■ **Work instructions**
The word "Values" may appear in some lines of the data; copy every such line.
:::::
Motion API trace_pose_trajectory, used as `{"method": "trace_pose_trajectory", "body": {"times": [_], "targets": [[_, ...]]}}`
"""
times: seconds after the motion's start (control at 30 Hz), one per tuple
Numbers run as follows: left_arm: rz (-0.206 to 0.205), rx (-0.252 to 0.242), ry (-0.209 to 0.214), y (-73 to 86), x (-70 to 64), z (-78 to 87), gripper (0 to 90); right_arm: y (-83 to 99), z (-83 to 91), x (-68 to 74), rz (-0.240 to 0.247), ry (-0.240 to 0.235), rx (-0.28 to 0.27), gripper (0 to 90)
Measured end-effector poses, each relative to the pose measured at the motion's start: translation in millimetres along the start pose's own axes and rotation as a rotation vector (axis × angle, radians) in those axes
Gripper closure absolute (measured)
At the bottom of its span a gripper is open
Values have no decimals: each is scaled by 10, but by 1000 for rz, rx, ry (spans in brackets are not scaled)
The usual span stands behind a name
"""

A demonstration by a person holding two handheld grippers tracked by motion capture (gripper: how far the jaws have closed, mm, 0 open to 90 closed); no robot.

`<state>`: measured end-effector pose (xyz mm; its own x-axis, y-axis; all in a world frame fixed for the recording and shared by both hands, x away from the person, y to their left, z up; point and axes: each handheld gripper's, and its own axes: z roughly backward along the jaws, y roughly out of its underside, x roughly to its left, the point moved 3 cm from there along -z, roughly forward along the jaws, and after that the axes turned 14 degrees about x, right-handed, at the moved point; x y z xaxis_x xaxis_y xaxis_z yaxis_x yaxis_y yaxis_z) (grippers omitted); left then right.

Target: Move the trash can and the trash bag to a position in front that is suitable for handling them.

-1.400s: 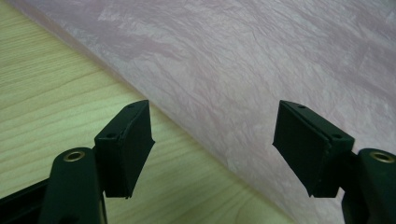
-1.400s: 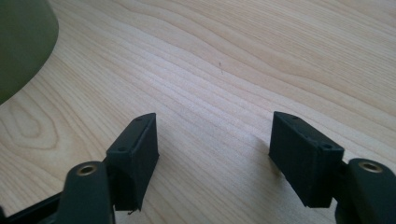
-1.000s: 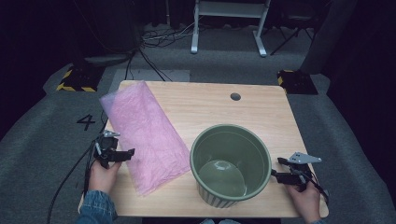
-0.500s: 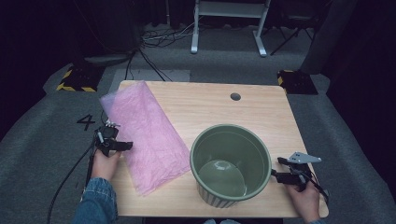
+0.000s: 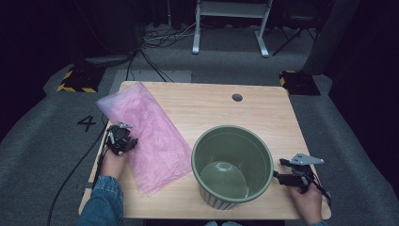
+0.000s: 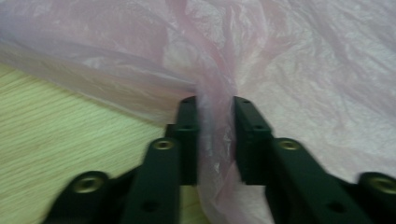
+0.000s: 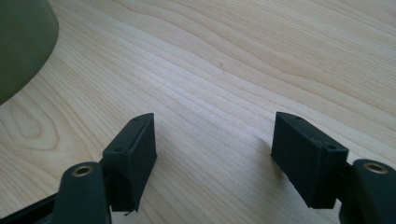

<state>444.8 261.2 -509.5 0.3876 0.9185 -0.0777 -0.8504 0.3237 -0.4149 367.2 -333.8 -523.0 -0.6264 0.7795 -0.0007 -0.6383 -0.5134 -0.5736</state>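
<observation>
A thin pink plastic bag [image 5: 146,136] lies flat along the left side of the wooden table [image 5: 207,108]. My left gripper [image 5: 126,142] is at the bag's left edge, shut on a pinched fold of the pink film [image 6: 215,135] that runs between its jaws. A large green pot [image 5: 233,165] stands upright at the front right of the table, with nothing inside it. My right gripper [image 5: 278,178] rests just right of the pot near the front edge, open, with only bare wood [image 7: 215,121] between its jaws. The pot's wall [image 7: 23,42] shows at the upper left of the right gripper view.
A round cable hole [image 5: 237,97] sits near the table's far edge. Beyond the table are a white stand [image 5: 230,23], floor cables [image 5: 150,42] and yellow-black marked blocks [image 5: 75,80]. A "4" [image 5: 87,123] is marked on the grey floor at the left.
My left gripper has moved away from me along the bag's left edge and now pinches the film. The right gripper and the pot have stayed put.
</observation>
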Motion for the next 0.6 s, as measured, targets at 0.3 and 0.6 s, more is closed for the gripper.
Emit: {"method": "trace_pose_trajectory", "body": {"times": [0.3, 0.6], "targets": [[-82, -230, 115, 4, -141, 185, 887, 0, -1, 1, 2, 0, 1, 299], [-138, -446, 190, -30, -236, 656, 888, 0, -1, 3, 4, -2, 2, 292]]}}
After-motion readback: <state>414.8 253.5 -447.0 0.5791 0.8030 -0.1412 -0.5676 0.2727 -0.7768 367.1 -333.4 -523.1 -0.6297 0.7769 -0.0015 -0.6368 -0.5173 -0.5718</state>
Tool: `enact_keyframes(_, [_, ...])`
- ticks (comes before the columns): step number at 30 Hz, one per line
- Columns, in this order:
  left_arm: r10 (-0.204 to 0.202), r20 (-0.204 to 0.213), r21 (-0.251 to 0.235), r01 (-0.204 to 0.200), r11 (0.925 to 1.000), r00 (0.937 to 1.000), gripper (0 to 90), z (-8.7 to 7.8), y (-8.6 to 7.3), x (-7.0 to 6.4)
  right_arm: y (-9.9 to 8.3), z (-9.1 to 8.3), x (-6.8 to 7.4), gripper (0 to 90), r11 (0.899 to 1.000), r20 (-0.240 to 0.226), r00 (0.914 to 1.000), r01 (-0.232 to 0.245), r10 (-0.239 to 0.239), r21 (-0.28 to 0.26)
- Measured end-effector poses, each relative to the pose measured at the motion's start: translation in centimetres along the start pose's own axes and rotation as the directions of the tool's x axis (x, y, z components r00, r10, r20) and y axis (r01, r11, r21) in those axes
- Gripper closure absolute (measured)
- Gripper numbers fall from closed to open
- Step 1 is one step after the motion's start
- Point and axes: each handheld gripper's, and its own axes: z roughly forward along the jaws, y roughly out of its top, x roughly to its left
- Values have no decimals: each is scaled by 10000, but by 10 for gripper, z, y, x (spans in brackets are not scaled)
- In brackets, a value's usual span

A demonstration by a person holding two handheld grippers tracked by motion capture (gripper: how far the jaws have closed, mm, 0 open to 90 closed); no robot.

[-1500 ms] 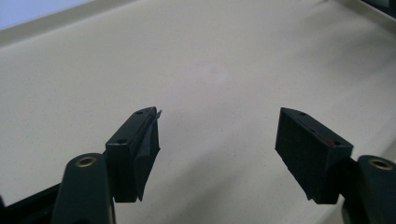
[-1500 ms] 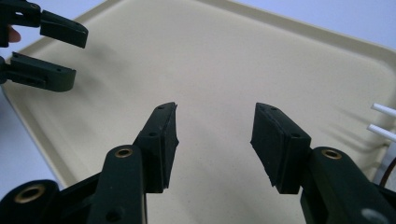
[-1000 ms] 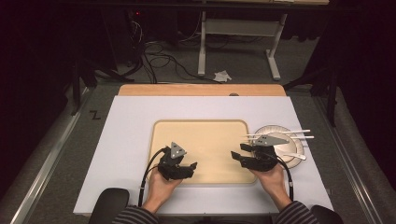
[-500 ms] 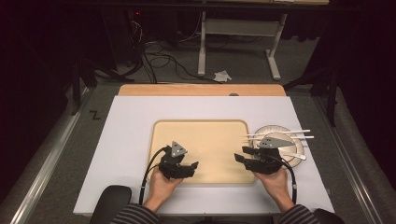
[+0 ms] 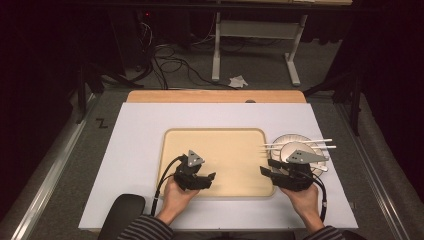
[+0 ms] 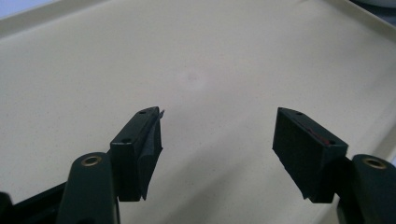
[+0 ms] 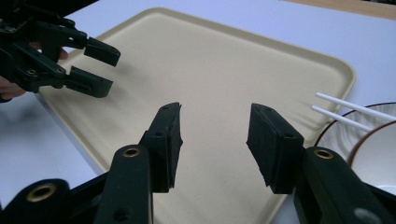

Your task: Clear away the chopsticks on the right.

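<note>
A beige tray [image 5: 220, 145] lies in the middle of the white table top. My left gripper [image 5: 211, 180] hovers over the tray's near left corner, jaws pointing right and standing open with nothing between them [image 6: 217, 135]. My right gripper [image 5: 265, 167] is at the tray's near right edge, pointing left, also open and empty [image 7: 215, 135]. The right gripper view takes in the tray [image 7: 210, 60] and the left gripper [image 7: 100, 65] across it. Just right of the tray sit a plate [image 5: 282, 142] and a white bowl [image 7: 378, 154], with two white chopsticks [image 5: 300, 144] laid across them.
The white table top [image 5: 135, 150] has bare room left of the tray and behind it. A wooden strip [image 5: 215, 96] runs along the far edge. Cables and a desk frame [image 5: 255, 30] stand on the floor beyond. A dark chair back [image 5: 120, 215] is at the near edge.
Both grippers stay open. The right gripper has drifted slightly to the right and nearer to the person; the left has barely moved.
</note>
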Motion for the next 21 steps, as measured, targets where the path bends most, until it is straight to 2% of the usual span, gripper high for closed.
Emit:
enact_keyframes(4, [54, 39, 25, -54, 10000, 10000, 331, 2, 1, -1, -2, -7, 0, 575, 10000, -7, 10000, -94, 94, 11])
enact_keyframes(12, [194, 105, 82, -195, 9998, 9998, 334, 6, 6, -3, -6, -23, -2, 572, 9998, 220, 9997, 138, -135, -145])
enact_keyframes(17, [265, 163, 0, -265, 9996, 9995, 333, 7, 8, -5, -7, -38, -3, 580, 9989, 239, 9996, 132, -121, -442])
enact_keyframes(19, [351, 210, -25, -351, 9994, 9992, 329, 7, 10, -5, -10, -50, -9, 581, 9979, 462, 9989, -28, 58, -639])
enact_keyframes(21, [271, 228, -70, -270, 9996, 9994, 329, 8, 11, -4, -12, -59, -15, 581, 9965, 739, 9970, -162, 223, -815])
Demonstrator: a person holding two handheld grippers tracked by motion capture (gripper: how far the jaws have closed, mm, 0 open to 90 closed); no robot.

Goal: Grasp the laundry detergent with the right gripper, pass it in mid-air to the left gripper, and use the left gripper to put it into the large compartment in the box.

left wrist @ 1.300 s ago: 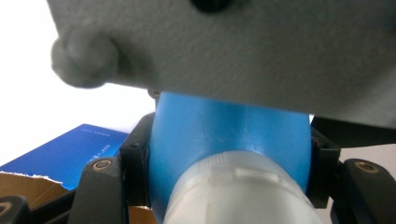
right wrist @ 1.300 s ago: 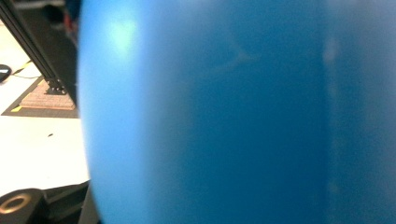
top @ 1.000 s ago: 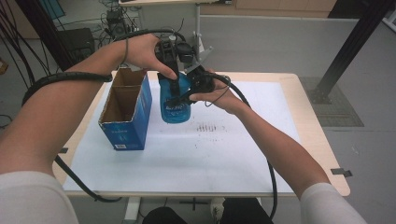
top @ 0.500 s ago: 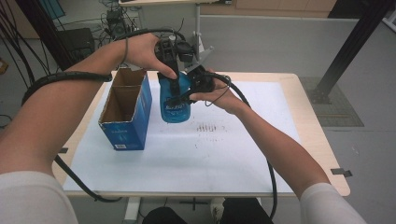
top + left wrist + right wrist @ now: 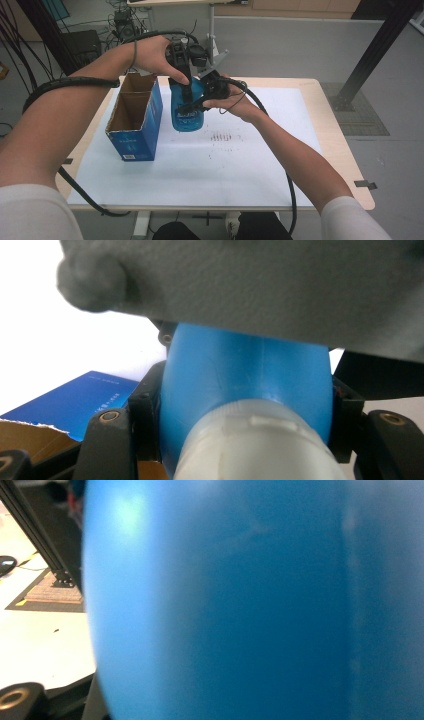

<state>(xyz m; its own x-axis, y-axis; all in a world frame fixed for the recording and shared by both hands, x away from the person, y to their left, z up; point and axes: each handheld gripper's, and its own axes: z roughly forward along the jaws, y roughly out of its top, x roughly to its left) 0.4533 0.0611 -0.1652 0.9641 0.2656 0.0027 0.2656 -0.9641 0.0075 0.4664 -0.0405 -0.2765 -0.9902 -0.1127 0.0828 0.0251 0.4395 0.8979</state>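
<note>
Bottle: we saw the blue bottle [image 5: 186, 107] held upright in the air above the counter [image 5: 280, 165], just right of the open blue box [image 5: 135, 125]
Left gripper [image 5: 182, 75]: we watched its fingers [image 5: 145, 415] clamp the bottle's neck from above
Right gripper [image 5: 202, 97]: pressed against the bottle's side; we could not tell how its fingers stood
Box: standing on the white sheet [image 5: 225, 170], top flaps open
</note>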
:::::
■ **Your solution**
Values have no decimals: each is scaled by 10, but by 1000 for rz, rx, ry (spans in brackets are not scaled)
- Values have no decimals: each is scaled by 10000, but by 10 for gripper, z, y, x (spans in brackets are not scaled)

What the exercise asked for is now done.